TASK BRIEF: Please count the lines of the data that contain "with" and state only the total.

COLLECTED DATA:

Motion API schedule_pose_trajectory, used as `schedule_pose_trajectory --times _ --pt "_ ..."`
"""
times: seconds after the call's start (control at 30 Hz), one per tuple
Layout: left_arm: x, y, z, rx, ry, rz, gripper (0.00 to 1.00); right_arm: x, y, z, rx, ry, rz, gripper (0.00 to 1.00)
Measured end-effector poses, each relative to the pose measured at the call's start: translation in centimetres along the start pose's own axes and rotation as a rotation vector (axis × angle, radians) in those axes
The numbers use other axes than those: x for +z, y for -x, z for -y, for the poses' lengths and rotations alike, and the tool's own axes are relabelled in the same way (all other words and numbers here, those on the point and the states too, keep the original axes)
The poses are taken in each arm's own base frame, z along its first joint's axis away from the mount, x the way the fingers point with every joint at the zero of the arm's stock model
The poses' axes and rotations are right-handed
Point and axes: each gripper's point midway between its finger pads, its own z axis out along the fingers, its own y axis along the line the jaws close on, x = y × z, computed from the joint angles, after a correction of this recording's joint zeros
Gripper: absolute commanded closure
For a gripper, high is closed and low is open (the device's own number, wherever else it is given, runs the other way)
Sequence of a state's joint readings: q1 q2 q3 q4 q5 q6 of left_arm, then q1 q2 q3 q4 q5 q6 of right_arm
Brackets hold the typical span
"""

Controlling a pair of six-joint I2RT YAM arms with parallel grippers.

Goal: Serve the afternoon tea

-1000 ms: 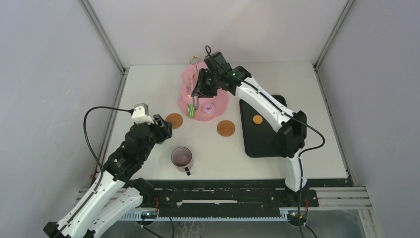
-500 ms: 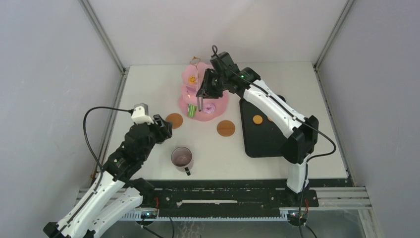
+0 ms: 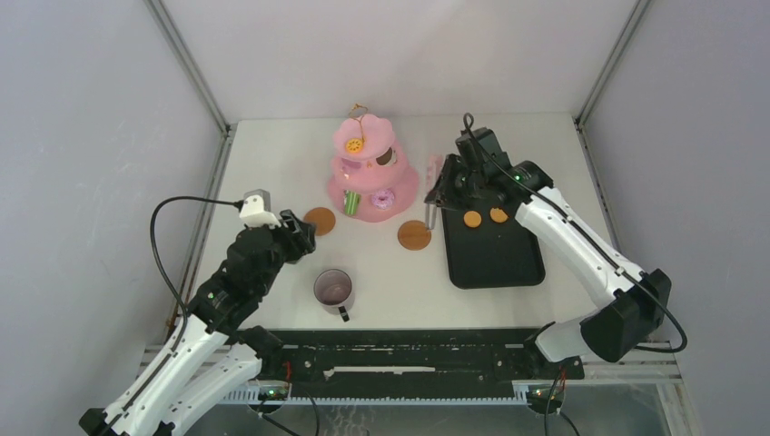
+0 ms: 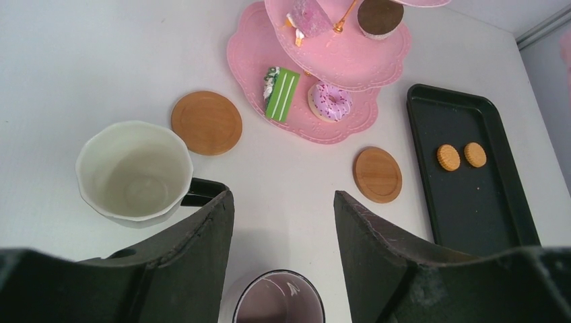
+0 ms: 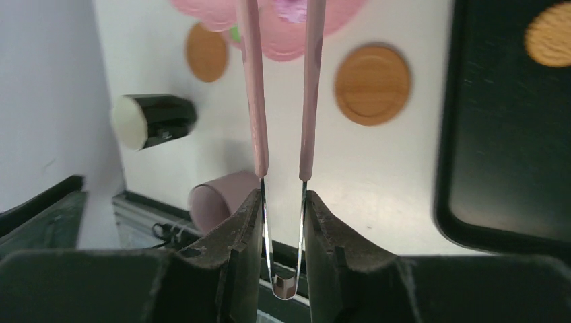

WRITTEN RESPONSE: 2